Regarding the encoding, I agree that for attribute contents which are 
standardised by CF it is fine to restrict ourselves to ASCII, in both `char` 
and `string`. For these attributes, we prescribe the possible values (they have 
controlled vocabulary) and so we don't need to make a rule in the convention 
about it for the sake of the *users* of the convention. If we put it in the 
convention, it would be as guidance for future *authors* of the convention. I 
don't have a view about whether we should do this. It would be worth noting to 
users that whitespace, which often appears in a "black-separated list of 
words", should be ASCII space. I agree that UTF-8 is fine for contents which 
aren't standardised.

Regarding arrays of strings, I realise I wasn't thinking clearly yesterday, 
sorry.

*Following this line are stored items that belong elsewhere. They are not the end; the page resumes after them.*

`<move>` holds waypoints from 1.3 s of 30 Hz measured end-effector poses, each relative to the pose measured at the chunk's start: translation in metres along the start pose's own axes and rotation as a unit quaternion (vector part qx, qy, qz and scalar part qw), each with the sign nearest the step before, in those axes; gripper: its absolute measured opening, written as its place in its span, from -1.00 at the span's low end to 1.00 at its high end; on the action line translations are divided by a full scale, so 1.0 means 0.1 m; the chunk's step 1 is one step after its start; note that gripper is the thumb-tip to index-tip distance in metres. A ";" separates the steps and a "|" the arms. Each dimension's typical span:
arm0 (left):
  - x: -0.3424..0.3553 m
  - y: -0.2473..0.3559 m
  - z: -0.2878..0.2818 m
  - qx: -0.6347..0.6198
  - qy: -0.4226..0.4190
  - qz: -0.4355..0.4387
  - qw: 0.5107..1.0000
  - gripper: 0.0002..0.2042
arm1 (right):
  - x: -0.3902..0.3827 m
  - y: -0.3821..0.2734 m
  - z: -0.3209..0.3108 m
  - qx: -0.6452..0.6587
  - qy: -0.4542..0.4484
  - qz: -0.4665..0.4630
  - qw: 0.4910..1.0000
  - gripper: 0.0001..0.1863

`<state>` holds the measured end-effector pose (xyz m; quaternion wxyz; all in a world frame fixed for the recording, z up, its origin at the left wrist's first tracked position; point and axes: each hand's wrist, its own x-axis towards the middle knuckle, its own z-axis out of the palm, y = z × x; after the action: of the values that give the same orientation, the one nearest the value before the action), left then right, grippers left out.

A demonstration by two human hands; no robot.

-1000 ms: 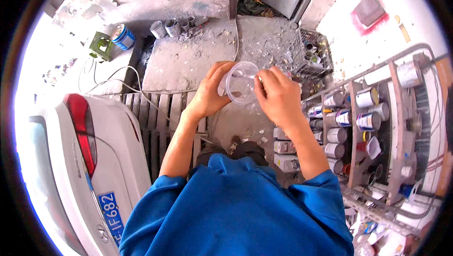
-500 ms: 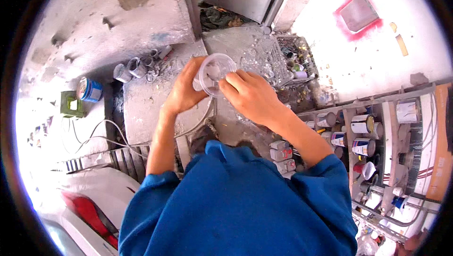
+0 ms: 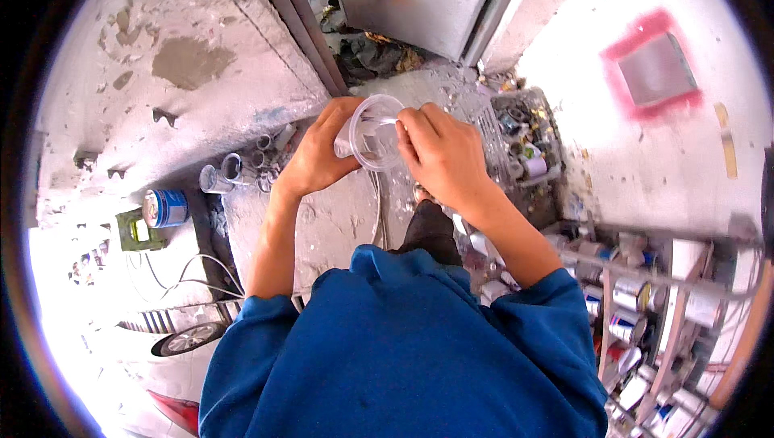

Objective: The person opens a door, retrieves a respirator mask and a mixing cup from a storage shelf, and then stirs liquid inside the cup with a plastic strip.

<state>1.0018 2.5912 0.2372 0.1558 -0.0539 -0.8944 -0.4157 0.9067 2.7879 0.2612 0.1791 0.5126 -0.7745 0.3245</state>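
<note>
A clear round plastic cup (image 3: 376,146) is held out in front of me, its wide mouth tilted up toward me. Around its left side my left hand (image 3: 316,153) is wrapped, thumb below and fingers toward the far edge. My right hand (image 3: 443,150) is closed at the cup's right rim. From its fingertips a thin pale strip (image 3: 385,120) reaches over the cup's mouth; its kind is unclear. The cup looks see-through, with no clear contents showing.
A blue paint can (image 3: 167,209) stands beside a green box (image 3: 139,231) on the left. Used cups (image 3: 231,168) line the wall. At right are a crate (image 3: 528,135) of refuse and a rack (image 3: 681,309) of cans. A metal door (image 3: 411,2) stands ahead; a white car (image 3: 153,369) is lower left.
My view has turned and shifted forward, toward the doorway. The right hand has moved slightly right relative to the cup, and the pale strip now shows. The left hand keeps its hold.
</note>
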 end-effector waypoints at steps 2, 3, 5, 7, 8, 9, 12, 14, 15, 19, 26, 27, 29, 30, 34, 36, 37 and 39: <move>0.47 -0.19 -0.02 0.002 -0.003 -0.025 1.000 -0.34 | 0.34 0.45 0.12 0.000 0.002 -0.069 0.998 -0.81; 0.71 -0.29 -0.03 -0.020 -0.006 -0.049 0.999 -0.34 | 0.50 0.65 0.18 0.000 -0.003 -0.107 0.994 -0.82; 1.16 -0.52 -0.03 -0.063 -0.012 -0.095 0.993 -0.35 | 0.82 1.04 0.21 0.017 -0.044 -0.151 0.987 -0.83; 1.57 -0.64 -0.08 -0.054 0.004 -0.094 0.994 -0.35 | 1.15 1.39 0.24 0.064 -0.061 -0.137 0.987 -0.80; 1.77 -0.71 -0.11 -0.049 0.012 -0.093 0.994 -0.36 | 1.31 1.55 0.26 0.088 -0.069 -0.130 0.985 -0.78; 1.98 -0.80 -0.15 -0.032 0.011 -0.071 0.997 -0.35 | 1.47 1.70 0.26 0.100 -0.070 -0.101 0.987 -0.80; 2.40 -0.89 -0.22 0.013 0.025 -0.060 0.998 -0.33 | 1.92 2.13 0.33 0.105 -0.082 -0.044 0.990 -0.85; 2.64 -1.16 -0.20 -0.018 0.026 -0.098 0.995 -0.32 | 2.14 2.45 0.50 0.072 -0.102 -0.041 0.991 -0.87; 2.73 -1.30 -0.19 -0.005 0.037 -0.096 0.995 -0.33 | 2.24 2.55 0.57 0.100 -0.125 -0.022 0.987 -0.88; 3.15 -1.81 -0.25 -0.113 0.095 -0.171 0.974 -0.36 | 2.80 2.98 0.92 0.145 -0.110 0.033 0.983 -0.89; 3.83 -3.38 -0.48 -0.247 0.321 -0.202 0.892 -0.32 | 4.12 3.79 2.01 0.292 -0.104 0.158 0.937 -0.91; 3.99 -3.59 -0.60 -0.240 0.335 -0.224 0.883 -0.30 | 4.33 3.93 2.21 0.300 -0.110 0.153 0.935 -0.86; 4.32 -3.89 -0.85 -0.241 0.378 -0.228 0.865 -0.26 | 4.77 4.12 2.56 0.353 -0.140 0.231 0.896 -0.83; 4.48 -4.06 -1.02 -0.217 0.389 -0.228 0.866 -0.25 | 5.00 4.21 2.76 0.379 -0.148 0.264 0.875 -0.82; 4.94 -4.61 -1.47 -0.242 0.475 -0.175 0.828 -0.24 | 5.80 4.35 3.29 0.437 -0.152 0.298 0.835 -0.82; 5.11 -4.82 -1.64 -0.240 0.520 -0.172 0.802 -0.23 | 6.08 4.40 3.60 0.411 -0.148 0.247 0.865 -0.85; 5.20 -4.89 -1.73 -0.215 0.535 -0.193 0.794 -0.22 | 6.29 4.35 3.65 0.367 -0.154 0.215 0.892 -0.86; 5.27 -5.05 -1.88 -0.132 0.550 -0.244 0.787 -0.21 | 6.70 4.25 3.78 0.316 -0.160 0.109 0.929 -0.89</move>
<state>0.4337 2.1031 0.1548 0.5064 0.3840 -0.5767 -0.5134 0.2660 2.1868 0.2600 -0.1554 0.5000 -0.7013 0.4838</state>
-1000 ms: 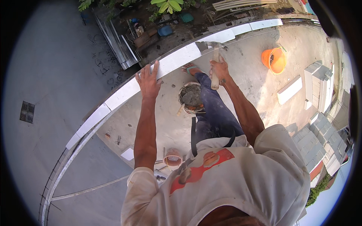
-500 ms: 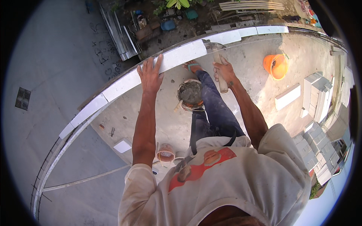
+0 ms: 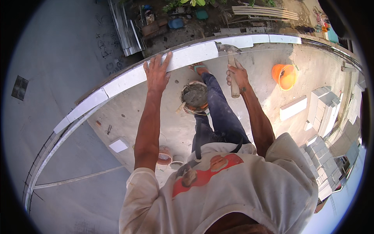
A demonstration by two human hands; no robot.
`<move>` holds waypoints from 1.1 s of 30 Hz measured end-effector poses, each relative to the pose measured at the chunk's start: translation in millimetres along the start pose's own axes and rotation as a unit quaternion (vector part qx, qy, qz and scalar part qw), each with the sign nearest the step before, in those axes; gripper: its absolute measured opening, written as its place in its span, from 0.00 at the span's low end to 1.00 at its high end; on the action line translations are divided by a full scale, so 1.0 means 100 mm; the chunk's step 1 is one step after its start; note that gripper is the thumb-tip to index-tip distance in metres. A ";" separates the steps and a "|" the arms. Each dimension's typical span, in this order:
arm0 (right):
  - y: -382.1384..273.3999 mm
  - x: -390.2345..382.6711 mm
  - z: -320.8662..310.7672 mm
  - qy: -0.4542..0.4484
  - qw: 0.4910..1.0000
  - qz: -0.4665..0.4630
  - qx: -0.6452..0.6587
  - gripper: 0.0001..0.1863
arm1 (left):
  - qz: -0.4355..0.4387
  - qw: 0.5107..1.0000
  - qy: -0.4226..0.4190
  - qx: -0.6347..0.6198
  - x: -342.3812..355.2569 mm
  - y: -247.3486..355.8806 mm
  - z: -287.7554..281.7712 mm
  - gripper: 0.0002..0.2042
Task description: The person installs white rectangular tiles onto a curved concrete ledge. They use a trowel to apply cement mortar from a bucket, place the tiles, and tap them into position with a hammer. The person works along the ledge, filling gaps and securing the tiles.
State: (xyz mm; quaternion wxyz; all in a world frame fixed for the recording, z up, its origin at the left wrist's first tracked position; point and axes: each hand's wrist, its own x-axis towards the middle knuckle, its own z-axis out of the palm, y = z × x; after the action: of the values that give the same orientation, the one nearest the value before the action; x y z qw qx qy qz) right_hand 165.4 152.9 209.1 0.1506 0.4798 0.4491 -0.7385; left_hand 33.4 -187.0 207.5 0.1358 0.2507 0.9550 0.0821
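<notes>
My left hand (image 3: 157,74) lies over the near edge of a long white block (image 3: 194,54) on the curved wall top, fingers stretched out on its surface. In my closed right hand (image 3: 238,75) is a wooden-handled tool (image 3: 235,89). Its broad dark head is at the wall, beside the right end of that block; I cannot make out its exact kind. More white blocks (image 3: 124,82) continue along the wall to the left, and others (image 3: 260,38) to the right. A thin string runs along the wall's right part.
A bucket of grey mortar (image 3: 194,96) stands by my legs. An orange bucket (image 3: 284,77) is to the right, near a loose white block (image 3: 293,108) and stacked blocks (image 3: 323,107). Another bucket (image 3: 164,156) stands lower left. Metal sheets (image 3: 126,33) and poles (image 3: 265,12) lie beyond the wall.
The view has shifted slightly. My left hand stays on the white block, and my right hand keeps hold of the tool, its head still beside the block's end.
</notes>
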 end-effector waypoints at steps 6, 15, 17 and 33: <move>-0.20 -0.20 -0.06 -0.041 0.993 0.029 -0.105 0.22 | -0.020 0.999 -0.031 0.011 -0.03 0.00 -0.05 0.50; 0.14 -1.30 -0.26 -0.112 0.881 -0.016 -0.459 0.44 | -0.022 0.999 -0.015 -0.033 -0.40 -0.42 0.04 0.46; 0.15 -1.31 -0.27 -0.170 0.800 -0.099 -0.567 0.41 | -0.065 0.997 0.009 -0.037 -0.65 -0.63 0.02 0.41; -0.29 -0.40 1.98 -0.358 0.487 -0.487 -0.631 0.16 | -0.342 0.932 0.059 0.107 -1.50 -2.16 0.05 0.29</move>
State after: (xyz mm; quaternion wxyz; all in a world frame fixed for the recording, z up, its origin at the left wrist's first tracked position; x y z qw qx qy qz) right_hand 53.1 0.7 284.8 0.1768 -0.3440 0.8643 -0.3216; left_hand 61.8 -447.8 186.4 0.0710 -0.0830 0.9924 -0.0574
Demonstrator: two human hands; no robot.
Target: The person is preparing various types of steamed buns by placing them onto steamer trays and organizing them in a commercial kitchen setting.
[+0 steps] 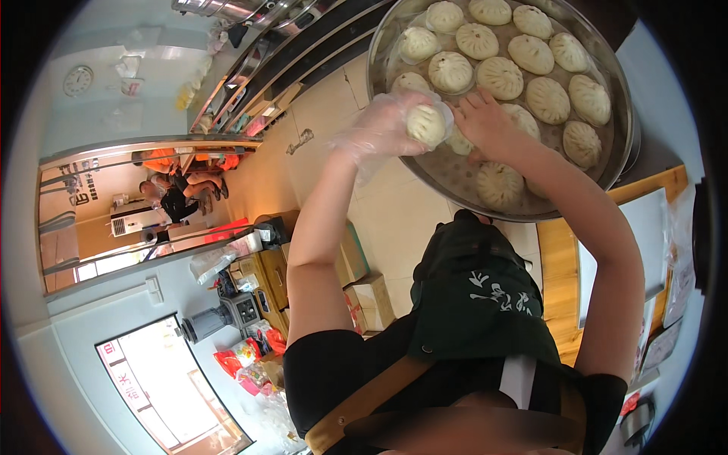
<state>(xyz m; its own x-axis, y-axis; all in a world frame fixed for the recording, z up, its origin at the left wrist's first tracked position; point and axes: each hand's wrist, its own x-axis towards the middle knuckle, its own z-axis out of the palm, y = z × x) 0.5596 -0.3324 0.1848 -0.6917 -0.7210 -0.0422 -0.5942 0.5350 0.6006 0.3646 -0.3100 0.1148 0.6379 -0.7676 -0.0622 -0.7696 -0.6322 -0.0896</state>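
Dark apron (478, 303) below raised arms. Left hand (383, 125), in a clear glove, grips a bun (425, 124); bare right hand (489, 125) grasps another in the steamer tray (618, 76).

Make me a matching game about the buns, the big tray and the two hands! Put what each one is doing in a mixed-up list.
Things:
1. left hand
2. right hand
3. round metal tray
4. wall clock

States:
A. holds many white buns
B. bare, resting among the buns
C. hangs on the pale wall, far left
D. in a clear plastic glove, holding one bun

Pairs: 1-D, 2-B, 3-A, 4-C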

As we've agreed, `string` attributes will not be expected by much 
existing software. Hence software has to be rewritten to support the use of 
strings in any case, and support for arrays of strings could be added at the 
same time, if it's really valuable. I don't see the particular value for the 
use of `string` arrays for `comment` - do other people? For `flag_meanings`, 
the argument was that it would allow a meaning to be a string which contained 
spaces (instead of being joined up with underscores, as is presently 
necessary); that is, it would be an enhancement to functionality.